O Relatório da Oxfam, um movimento global que luta contra a desigualdade, a pobreza e a injustiça, afirma que os governos estão buscando proteger a riqueza e o poder político dos bilionários em vez de garantir a dignidade material, a voz política e as liberdades civis para a maioria da população. 
O relatório Resistindo ao Domínio dos Ricos: Defendendo a Liberdade Contra o Poder dos Bilionários foi lançado pela Oxfam por ocasião do Fórum Econômico Mundial de Davos 2026.
“Este relatório é sobre essa escolha. Como os governos no mundo todo estão fazendo a escolha errada; eles estão optando por defender a riqueza, não a liberdade. Escolhendo o domínio dos ricos. Escolhendo reprimir a indignação de seu povo diante de como a vida está se tornando inacessível e insuportável, em vez de redistribuir a riqueza dos mais ricos para os demais”, diz o texto.
O documento destaca a ampliação do poder político e o crescimento recorde da riqueza dos bilionários, diante da estagnação da diminuição da pobreza no mundo e da redução dos direitos civis.
“Em vários países, os super-ricos não só acumularam mais riqueza do que jamais poderiam gastar, como também utilizaram essa riqueza para garantir o poder político para moldar as regras que definem como nossas economias e governar as nações. Ao mesmo tempo, em todo o mundo, vendemos uma proteção e um retrocesso dos direitos civis e políticos da maioria; a repressão de protestos; e o silenciamento da oposição”.
De acordo com o relatório, os bilionários estão se tornando ricos também politicamente e capazes de moldar e influenciar a política, as sociedades e as economias. “Em contraste, aqueles com menos riqueza econômica estão se tornando politicamente pobres, com suas vozes silenciadas diante do crescente autoritarismo e da supressão de direitos”.

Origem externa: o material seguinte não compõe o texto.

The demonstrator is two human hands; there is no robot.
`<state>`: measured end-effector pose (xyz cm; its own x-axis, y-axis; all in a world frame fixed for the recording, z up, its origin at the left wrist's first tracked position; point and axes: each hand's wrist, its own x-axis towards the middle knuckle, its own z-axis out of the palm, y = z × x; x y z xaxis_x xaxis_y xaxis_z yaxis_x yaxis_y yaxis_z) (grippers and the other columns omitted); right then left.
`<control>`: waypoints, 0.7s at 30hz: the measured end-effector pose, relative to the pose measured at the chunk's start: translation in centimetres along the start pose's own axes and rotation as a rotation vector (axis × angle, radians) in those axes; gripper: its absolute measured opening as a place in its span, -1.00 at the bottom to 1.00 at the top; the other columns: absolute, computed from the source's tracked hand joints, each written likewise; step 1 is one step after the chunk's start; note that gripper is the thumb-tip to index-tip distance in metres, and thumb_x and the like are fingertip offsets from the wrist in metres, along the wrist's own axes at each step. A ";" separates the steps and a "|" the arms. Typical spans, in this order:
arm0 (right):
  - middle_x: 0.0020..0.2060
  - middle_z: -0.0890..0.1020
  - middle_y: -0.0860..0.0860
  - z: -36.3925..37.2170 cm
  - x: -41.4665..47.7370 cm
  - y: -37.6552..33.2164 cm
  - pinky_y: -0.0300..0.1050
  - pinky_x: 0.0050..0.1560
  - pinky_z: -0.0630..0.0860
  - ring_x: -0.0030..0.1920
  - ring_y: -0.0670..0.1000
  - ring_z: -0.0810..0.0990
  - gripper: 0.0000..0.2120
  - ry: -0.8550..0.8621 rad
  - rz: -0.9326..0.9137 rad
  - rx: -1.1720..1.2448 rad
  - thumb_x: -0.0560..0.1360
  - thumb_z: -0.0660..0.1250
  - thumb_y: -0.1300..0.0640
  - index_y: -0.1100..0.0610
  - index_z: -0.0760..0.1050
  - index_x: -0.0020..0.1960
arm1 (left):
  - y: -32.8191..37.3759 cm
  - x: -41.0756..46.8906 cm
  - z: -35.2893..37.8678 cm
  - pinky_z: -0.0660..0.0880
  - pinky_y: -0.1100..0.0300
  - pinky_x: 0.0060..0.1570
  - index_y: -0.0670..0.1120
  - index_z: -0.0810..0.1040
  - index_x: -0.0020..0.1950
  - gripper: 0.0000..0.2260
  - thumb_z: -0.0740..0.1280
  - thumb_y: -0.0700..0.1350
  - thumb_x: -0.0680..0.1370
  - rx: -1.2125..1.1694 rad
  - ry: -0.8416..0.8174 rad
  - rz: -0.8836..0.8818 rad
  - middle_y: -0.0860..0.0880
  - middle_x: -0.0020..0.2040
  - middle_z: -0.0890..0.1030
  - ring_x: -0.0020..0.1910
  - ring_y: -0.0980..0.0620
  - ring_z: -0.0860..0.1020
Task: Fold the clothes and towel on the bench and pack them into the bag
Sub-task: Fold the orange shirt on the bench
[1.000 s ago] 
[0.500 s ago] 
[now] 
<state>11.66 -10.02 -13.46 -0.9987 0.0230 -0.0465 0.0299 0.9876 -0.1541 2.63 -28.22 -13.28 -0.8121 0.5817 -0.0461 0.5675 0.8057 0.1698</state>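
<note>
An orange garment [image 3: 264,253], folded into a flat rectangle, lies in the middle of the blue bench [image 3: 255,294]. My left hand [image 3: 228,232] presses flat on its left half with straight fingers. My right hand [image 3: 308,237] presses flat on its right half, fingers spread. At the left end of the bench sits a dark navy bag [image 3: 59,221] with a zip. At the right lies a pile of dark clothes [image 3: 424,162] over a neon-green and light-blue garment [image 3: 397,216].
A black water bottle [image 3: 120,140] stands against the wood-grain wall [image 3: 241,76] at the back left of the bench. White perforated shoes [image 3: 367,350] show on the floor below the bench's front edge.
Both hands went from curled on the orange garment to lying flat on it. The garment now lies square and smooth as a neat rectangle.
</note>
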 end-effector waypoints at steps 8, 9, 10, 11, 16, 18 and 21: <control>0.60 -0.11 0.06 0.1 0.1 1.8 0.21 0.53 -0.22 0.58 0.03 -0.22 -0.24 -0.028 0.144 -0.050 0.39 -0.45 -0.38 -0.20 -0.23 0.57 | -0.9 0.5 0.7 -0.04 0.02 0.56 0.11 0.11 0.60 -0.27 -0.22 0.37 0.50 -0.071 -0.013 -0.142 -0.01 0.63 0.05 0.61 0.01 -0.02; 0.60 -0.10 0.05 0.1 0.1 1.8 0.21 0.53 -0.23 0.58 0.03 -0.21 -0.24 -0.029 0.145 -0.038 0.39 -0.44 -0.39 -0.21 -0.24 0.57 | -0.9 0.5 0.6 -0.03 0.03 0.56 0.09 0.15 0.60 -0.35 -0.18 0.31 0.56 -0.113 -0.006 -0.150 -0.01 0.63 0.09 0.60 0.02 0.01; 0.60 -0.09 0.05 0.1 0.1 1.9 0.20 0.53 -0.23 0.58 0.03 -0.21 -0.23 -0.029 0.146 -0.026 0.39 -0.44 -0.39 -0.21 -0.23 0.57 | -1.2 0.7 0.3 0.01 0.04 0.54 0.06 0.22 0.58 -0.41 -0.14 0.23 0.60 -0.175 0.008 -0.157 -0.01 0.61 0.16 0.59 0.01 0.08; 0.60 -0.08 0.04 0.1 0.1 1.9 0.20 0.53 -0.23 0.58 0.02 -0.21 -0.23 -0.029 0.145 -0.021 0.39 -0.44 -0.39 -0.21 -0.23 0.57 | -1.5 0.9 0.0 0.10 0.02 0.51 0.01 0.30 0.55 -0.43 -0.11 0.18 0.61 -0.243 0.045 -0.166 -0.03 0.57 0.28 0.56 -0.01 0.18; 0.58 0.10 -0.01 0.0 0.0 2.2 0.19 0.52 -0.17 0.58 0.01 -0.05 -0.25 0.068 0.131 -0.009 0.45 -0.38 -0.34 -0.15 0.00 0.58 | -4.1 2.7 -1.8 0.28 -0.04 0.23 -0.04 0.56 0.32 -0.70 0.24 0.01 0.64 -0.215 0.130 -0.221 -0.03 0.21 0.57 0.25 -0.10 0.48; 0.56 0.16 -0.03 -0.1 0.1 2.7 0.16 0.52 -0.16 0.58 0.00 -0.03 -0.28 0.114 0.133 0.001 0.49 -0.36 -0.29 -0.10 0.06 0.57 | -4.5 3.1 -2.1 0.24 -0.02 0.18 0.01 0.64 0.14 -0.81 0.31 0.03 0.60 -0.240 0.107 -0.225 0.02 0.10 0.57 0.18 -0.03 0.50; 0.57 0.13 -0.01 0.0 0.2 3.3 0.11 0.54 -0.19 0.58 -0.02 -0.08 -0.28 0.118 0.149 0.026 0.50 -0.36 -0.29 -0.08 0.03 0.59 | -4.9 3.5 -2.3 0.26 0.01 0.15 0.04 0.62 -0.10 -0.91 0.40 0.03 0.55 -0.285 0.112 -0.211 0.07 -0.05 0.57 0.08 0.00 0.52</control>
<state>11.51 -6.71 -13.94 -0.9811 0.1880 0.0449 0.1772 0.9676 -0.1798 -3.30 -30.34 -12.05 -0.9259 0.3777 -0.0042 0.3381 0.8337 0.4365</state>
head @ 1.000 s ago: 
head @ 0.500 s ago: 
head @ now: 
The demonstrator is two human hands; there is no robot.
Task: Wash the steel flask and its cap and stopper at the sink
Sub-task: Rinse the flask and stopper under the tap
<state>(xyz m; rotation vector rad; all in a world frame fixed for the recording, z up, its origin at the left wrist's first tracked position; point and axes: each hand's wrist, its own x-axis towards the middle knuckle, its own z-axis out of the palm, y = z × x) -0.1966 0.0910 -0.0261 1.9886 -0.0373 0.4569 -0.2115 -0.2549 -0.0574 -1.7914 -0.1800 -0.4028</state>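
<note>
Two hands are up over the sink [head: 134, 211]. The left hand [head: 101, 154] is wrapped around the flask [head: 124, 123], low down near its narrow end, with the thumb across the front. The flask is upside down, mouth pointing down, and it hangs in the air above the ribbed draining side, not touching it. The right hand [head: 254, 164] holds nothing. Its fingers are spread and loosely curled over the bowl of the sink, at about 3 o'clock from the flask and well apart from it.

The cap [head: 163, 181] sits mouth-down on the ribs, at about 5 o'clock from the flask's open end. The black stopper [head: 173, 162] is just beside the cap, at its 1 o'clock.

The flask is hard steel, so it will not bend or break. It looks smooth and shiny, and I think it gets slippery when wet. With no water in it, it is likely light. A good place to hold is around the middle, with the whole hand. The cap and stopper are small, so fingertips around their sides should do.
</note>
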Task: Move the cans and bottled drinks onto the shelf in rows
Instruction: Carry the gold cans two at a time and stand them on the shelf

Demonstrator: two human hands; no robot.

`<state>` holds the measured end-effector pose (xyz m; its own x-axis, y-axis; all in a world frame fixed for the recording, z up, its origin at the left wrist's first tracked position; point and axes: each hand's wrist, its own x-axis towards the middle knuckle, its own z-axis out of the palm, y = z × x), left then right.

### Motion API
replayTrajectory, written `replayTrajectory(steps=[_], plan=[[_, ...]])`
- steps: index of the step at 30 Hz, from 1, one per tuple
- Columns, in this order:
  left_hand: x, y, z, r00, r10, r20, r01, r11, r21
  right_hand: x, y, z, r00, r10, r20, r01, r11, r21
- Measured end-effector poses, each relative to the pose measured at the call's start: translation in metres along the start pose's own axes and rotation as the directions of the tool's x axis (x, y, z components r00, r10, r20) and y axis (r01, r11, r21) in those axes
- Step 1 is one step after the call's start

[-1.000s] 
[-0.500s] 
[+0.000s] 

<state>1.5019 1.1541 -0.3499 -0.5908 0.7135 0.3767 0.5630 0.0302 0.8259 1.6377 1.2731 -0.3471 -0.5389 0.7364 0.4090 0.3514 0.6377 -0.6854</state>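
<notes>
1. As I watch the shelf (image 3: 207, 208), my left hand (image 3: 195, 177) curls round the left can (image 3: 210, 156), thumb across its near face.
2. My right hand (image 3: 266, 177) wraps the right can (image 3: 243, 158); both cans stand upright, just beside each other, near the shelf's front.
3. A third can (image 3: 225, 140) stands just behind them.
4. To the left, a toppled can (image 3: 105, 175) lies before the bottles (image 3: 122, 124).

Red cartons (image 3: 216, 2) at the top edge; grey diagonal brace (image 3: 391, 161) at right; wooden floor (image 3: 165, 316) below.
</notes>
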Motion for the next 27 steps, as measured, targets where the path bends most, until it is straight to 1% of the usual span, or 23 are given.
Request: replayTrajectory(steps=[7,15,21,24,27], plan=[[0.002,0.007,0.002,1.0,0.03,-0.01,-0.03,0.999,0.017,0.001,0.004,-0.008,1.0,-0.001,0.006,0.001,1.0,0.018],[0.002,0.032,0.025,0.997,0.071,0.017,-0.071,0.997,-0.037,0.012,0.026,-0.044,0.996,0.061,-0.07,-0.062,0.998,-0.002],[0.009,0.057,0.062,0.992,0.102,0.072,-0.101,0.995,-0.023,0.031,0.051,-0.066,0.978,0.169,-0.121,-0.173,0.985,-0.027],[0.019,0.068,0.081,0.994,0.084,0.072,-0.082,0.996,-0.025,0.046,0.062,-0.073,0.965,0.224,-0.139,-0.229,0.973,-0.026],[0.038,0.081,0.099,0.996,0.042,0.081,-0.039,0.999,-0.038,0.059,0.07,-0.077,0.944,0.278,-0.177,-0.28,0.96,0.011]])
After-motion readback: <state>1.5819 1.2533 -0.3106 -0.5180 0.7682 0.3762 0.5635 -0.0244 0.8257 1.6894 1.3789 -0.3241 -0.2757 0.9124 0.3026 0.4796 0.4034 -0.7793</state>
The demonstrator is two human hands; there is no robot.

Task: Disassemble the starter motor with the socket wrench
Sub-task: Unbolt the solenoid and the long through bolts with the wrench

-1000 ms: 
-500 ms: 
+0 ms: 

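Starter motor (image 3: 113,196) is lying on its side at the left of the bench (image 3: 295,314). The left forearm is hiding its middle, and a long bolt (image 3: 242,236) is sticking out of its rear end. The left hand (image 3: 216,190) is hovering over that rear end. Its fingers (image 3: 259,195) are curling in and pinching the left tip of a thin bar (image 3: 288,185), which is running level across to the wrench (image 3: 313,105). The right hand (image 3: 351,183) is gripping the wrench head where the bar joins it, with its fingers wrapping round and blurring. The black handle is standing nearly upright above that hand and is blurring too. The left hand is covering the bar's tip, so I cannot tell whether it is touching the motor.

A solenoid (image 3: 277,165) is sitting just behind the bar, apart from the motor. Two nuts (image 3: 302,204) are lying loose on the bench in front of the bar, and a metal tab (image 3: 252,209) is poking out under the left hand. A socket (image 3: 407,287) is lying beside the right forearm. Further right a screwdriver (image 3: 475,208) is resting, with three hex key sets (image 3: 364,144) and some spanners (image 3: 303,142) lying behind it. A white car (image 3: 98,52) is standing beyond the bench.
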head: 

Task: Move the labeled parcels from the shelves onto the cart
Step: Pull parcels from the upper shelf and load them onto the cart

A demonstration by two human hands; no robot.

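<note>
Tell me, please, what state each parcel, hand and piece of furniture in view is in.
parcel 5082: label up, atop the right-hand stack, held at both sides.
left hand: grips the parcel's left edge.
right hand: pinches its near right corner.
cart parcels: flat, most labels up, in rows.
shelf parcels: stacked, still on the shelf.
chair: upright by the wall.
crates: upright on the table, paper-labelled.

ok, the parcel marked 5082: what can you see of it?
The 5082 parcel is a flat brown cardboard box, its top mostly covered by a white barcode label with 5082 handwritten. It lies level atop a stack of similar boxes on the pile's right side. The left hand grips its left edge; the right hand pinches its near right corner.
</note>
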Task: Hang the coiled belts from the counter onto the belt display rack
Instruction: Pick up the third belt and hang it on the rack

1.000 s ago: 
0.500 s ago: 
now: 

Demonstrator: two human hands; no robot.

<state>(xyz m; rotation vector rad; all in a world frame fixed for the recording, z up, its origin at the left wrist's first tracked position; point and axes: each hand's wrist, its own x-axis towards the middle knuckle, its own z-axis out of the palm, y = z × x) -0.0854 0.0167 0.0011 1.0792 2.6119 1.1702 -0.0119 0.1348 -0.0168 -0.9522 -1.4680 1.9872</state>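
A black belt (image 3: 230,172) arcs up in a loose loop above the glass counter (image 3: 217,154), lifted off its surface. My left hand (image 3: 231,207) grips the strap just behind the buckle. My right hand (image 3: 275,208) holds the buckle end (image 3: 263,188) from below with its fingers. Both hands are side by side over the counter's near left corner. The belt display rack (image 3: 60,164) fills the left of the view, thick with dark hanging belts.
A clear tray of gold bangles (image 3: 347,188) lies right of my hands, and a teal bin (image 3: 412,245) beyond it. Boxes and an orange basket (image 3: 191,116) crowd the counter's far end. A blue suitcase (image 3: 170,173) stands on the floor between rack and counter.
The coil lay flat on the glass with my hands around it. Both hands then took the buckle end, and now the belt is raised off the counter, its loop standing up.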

Segundo o documento, a diminuição da pobreza praticamente estagnou, com o registro de um novo aumento da pobreza na África. “Em 2022, quase metade da população mundial (48%), ou 3,83 bilhões de pessoas, vivia na pobreza. Olhando, além da renda, para outros aspectos da pobreza, uma em cada quatro pessoas no mundo enfrenta a insegurança alimentar moderada ou grave. Esse número aumentou 42,6% entre 2015 e 2024”.
“A conclusão deste relatório mostra que isso não é inevitável. Os governos podem optar por defender as pessoas comuns em vez dos oligarcas. As próprias pessoas, quando organizadas, podem apresentar um contrapeso poderoso à riqueza extrema. Juntos, podemos exigir um mundo mais justo e igualitário”, conclui o texto.
O documento completo pode ser acessado no site da Oxfam.